Copy the listing below in full and skip every picture.

++++++

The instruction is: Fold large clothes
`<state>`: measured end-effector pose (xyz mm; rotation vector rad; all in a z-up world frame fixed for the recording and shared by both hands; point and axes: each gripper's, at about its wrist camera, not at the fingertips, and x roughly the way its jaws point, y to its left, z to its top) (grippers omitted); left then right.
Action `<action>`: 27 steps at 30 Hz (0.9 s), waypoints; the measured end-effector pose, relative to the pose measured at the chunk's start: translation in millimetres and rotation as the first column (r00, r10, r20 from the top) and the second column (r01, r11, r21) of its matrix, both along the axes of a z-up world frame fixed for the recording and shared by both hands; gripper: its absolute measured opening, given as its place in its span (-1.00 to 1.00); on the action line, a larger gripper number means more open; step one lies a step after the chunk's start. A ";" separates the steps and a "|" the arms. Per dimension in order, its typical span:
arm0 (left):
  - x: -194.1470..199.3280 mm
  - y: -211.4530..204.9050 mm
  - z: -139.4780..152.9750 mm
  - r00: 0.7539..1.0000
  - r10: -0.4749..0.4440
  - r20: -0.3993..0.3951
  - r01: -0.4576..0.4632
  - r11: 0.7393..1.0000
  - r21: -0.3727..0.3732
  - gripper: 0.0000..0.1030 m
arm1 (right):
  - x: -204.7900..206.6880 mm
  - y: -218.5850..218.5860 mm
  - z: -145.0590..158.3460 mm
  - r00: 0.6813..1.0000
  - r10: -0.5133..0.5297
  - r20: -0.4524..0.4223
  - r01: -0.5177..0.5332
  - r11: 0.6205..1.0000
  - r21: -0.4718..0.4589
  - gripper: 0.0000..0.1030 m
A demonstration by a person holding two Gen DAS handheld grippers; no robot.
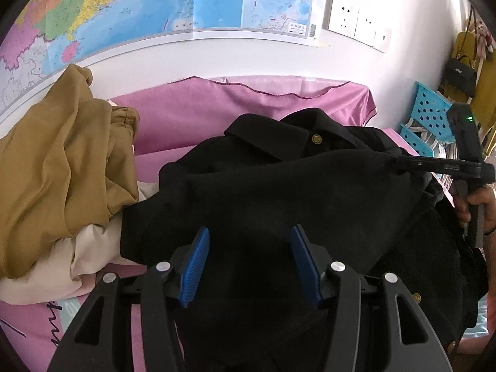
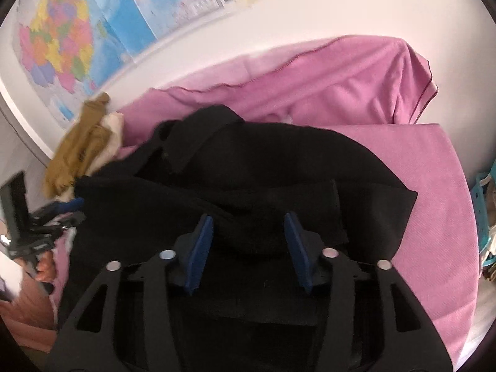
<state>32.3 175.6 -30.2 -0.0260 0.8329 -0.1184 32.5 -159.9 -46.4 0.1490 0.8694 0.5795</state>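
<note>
A black collared jacket with gold buttons lies spread on the pink bedcover. My left gripper hovers over its lower middle, blue pads well apart, with only flat cloth beneath them. In the right wrist view the jacket fills the centre. My right gripper is over a folded black flap, jaws wide and not pressing it. From the left wrist view, the right gripper reaches the jacket's right shoulder, a hand on its handle. The left gripper shows at the jacket's left edge.
A heap of mustard and cream clothes lies left of the jacket by the wall. A map hangs behind the bed. A blue plastic basket and hanging bags stand to the right. Bare pink cover lies right of the jacket.
</note>
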 end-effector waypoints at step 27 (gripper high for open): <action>-67.9 54.4 -31.2 0.993 -0.002 -0.115 -0.033 0.953 -0.301 0.31 | 14.5 -94.4 -32.4 0.979 -0.081 -0.189 0.131 0.953 0.275 0.83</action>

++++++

## [TASK ANSWER]
The instruction is: Fold large clothes
`<state>`: measured end-effector pose (xyz mm; rotation vector rad; all in a z-up world frame fixed for the recording and shared by both hands; point and axes: each gripper's, at about its wrist camera, not at the fingertips, and x roughly the way its jaws point, y to its left, z to its top) (grippers omitted); left then right.
Action `<action>`: 27 steps at 30 Hz (0.9 s), waypoints; the measured end-effector pose, relative to the pose measured at the chunk's start: translation in millimetres and rotation as the first column (r00, r10, r20 from the top) and the second column (r01, r11, r21) of its matrix, both along the axes of a z-up world frame fixed for the recording and shared by both hands; gripper: its absolute measured opening, given as its place in its span (-1.00 to 1.00); on the action line, a larger gripper number means more open; step one lies a step after the chunk's start. A ";" separates the steps and a "|" the arms. Per dimension in order, its typical span:
arm0 (left):
  - x: -194.1470..199.3280 mm
  - y: -211.4530..204.9050 mm
  - z: -139.4780..152.9750 mm
  - r00: 0.7539..1.0000
  - r10: -0.4749..0.4440
  - r20: -0.3993..0.3951
  - r01: -0.4576..0.4632
  - r11: 0.7393..1.0000
  - r21: -0.3727..0.3732
  - gripper: 0.0000..0.1030 m
arm1 (right):
  - x: -204.7900..206.6880 mm
  - y: -218.5850..218.5860 mm
  - z: -145.0590..158.3460 mm
  - r00: 0.6813..1.0000
  - r10: -0.5133..0.5297
  - r20: -0.4524..0.4223
  - r01: -0.5177..0.5332
  - r11: 0.6205..1.0000
  - r21: -0.4718..0.4589
  - gripper: 0.0000..0.1030 m
A demonstration by a person holding two Gen DAS handheld grippers; no robot.
<state>32.3 175.6 -30.2 -0.0260 0.8329 -0.1184 32.5 -159.9 -46.4 0.1490 0.8694 0.5795</state>
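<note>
A black collared jacket with gold buttons lies spread on the pink bedcover. My left gripper hovers over its lower middle, blue pads well apart, with only flat cloth beneath them. In the right wrist view the jacket fills the centre. My right gripper is over a folded black flap, jaws wide and not pressing it. From the left wrist view, the right gripper reaches the jacket's right shoulder, a hand on its handle. The left gripper shows at the jacket's left edge.
A heap of mustard and cream clothes lies left of the jacket by the wall. A map hangs behind the bed. A blue plastic basket and hanging bags stand to the right. Bare pink cover lies right of the jacket.
</note>
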 end-effector waypoints at step 27 (gripper high for open): <action>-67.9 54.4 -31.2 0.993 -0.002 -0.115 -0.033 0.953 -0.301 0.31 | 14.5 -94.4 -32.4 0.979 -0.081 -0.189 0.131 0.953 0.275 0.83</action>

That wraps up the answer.